Estimated means and standard errors of (a) count of clinical MetS components, (b) waist circumference, (c) triglycerides, (d) HDL cholesterol, (e) glucose, (f) systolic BP, and (g) diastolic BP over time per CT severity group from fully adjusted models. CT, childhood trauma; MetS, metabolic syndrome; HDL, high-density lipoprotein; BP, blood pressure.

Note. Asterisks show statistically significant pairwise contrasts between CT groups at each timepoint. Standardized group mean differences can be found in online Supplementary Table S4.

In secondary analyses, fully adjusted models showed no significant interaction between CTI and sex for any MetS component, except glucose (b = −0.03, s.e. = 0.01, p = 0.029, online Supplementary Table S5). Also, no interaction was found between the CTI and current psychopathology at baseline for any metabolic outcome, implying that the relationship between CT and metabolic deterioration over time is independent of initial depression and anxiety (online Supplementary Table S6). Longitudinal associations of the metabolic outcomes with specific types of CT in fully adjusted models showed, in general, the same direction across CT types (online Supplementary Table S7 and Fig. S1).

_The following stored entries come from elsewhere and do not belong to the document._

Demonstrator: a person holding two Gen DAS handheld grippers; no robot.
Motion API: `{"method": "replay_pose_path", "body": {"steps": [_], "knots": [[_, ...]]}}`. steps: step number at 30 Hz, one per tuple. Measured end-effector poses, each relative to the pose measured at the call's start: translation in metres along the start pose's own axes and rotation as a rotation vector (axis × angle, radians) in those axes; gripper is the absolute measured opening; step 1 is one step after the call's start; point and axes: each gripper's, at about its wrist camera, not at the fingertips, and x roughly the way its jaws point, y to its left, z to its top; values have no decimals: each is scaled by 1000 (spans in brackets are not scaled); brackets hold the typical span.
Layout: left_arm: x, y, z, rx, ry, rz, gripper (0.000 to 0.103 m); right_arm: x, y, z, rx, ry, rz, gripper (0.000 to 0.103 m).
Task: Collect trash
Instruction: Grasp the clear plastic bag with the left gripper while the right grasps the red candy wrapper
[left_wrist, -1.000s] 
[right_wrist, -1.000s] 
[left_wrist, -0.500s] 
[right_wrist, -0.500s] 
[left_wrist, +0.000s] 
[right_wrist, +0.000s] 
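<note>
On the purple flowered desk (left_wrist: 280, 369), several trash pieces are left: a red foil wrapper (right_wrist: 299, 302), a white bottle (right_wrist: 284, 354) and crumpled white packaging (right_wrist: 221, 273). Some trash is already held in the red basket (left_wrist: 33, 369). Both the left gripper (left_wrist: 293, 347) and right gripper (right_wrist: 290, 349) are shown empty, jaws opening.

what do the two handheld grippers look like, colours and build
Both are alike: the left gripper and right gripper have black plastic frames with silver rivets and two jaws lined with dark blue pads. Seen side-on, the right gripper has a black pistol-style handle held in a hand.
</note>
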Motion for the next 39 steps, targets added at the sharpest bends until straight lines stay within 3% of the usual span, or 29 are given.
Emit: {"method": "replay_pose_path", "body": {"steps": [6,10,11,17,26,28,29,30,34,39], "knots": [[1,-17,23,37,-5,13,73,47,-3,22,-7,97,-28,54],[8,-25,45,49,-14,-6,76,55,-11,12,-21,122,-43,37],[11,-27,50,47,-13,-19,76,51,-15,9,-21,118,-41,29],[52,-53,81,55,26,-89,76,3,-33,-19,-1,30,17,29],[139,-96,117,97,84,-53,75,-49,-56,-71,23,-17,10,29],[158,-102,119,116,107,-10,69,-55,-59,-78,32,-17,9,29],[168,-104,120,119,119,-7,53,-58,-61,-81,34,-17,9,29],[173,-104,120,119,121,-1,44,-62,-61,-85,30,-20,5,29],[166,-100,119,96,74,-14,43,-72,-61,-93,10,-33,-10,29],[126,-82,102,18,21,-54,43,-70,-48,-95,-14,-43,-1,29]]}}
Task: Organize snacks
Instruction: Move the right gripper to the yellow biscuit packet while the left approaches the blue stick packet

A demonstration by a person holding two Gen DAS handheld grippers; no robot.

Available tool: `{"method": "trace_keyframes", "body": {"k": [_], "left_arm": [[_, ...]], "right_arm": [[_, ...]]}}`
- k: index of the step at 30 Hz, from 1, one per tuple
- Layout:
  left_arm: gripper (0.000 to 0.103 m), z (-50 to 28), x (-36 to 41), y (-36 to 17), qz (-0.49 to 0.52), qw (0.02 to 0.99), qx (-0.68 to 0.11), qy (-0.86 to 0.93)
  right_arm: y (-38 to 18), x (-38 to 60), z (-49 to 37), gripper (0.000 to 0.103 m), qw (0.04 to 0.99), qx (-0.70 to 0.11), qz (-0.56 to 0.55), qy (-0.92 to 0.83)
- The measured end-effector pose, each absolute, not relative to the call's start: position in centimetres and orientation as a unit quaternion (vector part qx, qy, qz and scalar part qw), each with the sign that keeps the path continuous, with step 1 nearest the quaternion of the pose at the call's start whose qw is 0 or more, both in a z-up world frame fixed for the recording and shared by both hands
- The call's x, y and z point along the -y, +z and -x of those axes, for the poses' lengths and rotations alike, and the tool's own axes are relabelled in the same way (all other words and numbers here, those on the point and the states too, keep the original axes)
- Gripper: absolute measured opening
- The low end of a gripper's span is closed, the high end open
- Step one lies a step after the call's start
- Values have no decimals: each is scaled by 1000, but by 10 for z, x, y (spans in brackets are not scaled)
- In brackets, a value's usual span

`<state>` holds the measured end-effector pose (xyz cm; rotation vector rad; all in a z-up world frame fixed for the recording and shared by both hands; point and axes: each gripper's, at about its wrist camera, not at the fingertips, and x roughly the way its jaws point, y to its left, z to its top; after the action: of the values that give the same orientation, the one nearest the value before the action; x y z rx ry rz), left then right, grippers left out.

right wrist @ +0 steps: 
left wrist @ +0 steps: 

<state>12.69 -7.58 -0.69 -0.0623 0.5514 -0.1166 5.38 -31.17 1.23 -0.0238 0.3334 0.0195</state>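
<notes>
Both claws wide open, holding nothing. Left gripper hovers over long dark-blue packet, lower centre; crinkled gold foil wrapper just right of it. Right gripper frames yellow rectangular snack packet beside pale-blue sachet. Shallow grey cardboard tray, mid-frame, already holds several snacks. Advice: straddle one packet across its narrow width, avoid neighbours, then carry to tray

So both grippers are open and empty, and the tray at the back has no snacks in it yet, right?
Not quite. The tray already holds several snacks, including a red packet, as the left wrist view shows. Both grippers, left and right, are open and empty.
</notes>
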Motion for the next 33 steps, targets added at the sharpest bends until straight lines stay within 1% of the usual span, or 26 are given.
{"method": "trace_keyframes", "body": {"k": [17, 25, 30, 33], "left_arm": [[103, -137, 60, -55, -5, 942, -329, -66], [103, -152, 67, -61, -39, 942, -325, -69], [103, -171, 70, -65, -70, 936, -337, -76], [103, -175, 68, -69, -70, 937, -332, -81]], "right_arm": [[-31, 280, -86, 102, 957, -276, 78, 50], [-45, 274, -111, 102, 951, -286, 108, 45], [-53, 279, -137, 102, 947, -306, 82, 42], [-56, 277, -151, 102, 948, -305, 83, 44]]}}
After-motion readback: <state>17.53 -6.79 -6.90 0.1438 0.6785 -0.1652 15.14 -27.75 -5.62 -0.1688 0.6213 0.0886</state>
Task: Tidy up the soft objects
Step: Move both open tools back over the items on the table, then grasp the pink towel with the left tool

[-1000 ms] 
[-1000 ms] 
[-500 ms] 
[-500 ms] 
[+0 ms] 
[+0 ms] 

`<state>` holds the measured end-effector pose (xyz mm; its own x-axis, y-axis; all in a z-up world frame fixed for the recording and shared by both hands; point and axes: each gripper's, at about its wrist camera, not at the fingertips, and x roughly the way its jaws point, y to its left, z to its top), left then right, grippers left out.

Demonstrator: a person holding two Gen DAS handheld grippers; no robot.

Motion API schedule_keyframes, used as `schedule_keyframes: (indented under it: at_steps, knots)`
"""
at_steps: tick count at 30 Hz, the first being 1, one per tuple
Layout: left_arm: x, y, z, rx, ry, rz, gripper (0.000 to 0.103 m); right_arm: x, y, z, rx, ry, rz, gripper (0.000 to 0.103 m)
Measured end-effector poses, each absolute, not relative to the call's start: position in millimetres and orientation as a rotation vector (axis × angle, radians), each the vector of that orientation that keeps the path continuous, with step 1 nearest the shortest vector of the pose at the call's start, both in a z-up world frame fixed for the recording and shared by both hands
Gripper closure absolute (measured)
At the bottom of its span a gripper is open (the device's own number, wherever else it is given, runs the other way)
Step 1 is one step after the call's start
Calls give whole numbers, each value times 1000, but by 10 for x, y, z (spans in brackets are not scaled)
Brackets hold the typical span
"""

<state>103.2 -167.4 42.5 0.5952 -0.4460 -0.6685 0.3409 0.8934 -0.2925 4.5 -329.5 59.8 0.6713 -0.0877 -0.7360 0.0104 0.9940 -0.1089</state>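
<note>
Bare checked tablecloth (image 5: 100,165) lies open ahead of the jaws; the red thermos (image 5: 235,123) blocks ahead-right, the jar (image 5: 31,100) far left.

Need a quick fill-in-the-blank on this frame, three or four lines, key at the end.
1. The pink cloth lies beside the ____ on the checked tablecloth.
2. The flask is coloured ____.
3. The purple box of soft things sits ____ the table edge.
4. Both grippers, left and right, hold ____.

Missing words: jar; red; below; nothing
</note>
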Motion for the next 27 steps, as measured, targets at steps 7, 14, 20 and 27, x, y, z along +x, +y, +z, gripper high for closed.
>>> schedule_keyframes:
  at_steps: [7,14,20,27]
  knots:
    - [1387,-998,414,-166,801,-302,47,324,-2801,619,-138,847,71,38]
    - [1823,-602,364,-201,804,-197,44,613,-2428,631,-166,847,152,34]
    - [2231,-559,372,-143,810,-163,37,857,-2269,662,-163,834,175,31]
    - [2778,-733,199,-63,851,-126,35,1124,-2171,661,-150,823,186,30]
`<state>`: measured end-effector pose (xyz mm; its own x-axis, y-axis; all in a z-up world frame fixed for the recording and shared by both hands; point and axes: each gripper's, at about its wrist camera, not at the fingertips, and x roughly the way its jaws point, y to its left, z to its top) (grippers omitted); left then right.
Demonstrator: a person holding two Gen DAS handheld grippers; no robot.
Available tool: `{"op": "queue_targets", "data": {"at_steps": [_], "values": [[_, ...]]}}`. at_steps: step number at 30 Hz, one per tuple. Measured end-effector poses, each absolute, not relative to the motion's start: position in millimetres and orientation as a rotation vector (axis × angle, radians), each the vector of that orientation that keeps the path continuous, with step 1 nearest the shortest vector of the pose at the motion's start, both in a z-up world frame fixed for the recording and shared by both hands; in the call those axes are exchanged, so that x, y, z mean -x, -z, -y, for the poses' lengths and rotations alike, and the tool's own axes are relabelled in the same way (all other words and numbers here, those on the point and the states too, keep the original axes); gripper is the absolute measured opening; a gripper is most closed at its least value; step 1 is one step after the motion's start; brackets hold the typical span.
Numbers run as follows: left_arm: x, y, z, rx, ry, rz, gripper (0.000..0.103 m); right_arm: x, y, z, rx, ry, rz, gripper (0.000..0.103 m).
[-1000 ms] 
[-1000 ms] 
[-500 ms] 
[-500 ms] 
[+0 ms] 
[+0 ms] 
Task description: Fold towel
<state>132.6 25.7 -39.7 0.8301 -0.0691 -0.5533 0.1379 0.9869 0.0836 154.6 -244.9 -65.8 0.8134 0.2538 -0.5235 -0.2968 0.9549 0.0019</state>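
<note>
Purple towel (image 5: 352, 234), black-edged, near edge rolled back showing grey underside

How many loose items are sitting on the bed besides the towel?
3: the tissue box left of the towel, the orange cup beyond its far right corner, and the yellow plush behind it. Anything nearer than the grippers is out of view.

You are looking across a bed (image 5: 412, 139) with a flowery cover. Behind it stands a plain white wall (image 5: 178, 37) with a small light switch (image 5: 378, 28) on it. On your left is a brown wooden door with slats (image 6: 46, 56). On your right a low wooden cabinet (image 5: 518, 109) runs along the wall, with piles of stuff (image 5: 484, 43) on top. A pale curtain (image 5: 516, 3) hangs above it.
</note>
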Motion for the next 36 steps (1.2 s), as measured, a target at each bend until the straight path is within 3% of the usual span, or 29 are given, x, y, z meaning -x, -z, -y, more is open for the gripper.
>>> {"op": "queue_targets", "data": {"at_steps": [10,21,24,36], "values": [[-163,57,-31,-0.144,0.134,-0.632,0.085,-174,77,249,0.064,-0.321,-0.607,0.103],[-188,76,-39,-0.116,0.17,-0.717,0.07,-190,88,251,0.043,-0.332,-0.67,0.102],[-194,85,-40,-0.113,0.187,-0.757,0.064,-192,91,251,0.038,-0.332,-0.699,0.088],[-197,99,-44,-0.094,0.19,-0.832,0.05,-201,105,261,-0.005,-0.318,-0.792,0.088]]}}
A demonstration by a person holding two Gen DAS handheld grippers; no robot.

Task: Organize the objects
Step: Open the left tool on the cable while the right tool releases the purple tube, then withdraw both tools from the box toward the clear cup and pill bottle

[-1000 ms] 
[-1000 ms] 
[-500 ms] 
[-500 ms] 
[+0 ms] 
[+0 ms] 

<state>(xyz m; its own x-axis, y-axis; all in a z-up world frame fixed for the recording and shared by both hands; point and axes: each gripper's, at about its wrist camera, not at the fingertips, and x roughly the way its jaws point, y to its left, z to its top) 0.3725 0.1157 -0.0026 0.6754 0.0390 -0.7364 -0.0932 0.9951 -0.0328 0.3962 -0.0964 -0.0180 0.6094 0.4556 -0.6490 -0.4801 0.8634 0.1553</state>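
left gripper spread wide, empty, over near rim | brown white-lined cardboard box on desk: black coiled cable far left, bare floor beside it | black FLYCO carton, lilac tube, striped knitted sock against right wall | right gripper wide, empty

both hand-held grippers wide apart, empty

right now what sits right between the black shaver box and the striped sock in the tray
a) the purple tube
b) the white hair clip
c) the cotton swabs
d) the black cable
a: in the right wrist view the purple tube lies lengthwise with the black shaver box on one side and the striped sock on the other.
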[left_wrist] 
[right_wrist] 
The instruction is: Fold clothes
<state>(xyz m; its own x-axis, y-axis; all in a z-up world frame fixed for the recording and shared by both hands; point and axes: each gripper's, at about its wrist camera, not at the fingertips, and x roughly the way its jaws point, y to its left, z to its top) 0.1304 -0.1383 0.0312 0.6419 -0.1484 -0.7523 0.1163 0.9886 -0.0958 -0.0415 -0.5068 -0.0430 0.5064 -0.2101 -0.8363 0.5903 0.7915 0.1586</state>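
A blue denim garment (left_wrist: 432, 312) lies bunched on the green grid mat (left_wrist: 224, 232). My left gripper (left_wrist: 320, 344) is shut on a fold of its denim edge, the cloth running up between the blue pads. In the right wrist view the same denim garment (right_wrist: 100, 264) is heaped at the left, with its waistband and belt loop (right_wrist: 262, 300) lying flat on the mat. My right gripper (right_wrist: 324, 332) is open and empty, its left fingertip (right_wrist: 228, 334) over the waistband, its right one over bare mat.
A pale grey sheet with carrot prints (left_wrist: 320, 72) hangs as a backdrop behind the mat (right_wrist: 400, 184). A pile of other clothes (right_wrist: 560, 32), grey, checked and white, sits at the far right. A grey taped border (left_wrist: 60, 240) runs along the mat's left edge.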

Sensitivity analyses carried out with the CTQ-SF as a predictor mostly showed consistent associations with the ones found when using the CTI as a predictor (online Supplementary Table S8). Although there were some differences in statistical significance level for some outcomes (the CTQ-SF, but not the CTI, was significantly associated with triglycerides and HDL cholesterol; and the CTI, but not the CTQ-SF, was significantly associated with systolic BP), effect sizes were of comparable order pointing toward the consistency of the two CT measures. Moreover, analyses carried out on a sample excluding individuals with frequent use of TCAs (n = 79, online Supplemental Table S9) showed consistent results, suggesting that the inclusion of frequent TCA users did not bias the estimated associations.

Discussion

The present study, based on a large-scale cohort, examined the longitudinal associations between history of CT and adult metabolic outcomes over 9 years. Our first hypothesis was supported since adults with a history of CT showed an overall worse metabolic profile over time. Our second hypothesis, however, was not supported by our findings since individuals with CT showed a consistently higher cardiometabolic risk which did not deteriorate more rapidly than in those without CT but remained overall stably present over the entire follow-up period. Specifically, they had a higher count of MetS components, higher waist circumference, lower HDL cholesterol, and higher glucose. In contrast, the association of CT with systolic BP changed over time: although adults with a history of CT initially had a lower systolic BP, at the end of the follow-up they showed a higher systolic BP than their peers without CT. The results also support a dose–response association between CT and poorer metabolic outcomes, with the strongest associations observed for those with severe CT. Lifestyle did not appear to strongly contribute to the poorer metabolic outcomes in persons with CT, with the exception of HDL cholesterol whose association with CT became statistically non-significant after lifestyle adjustment. Findings were mostly similar for males and females and for those with and without psychopathology.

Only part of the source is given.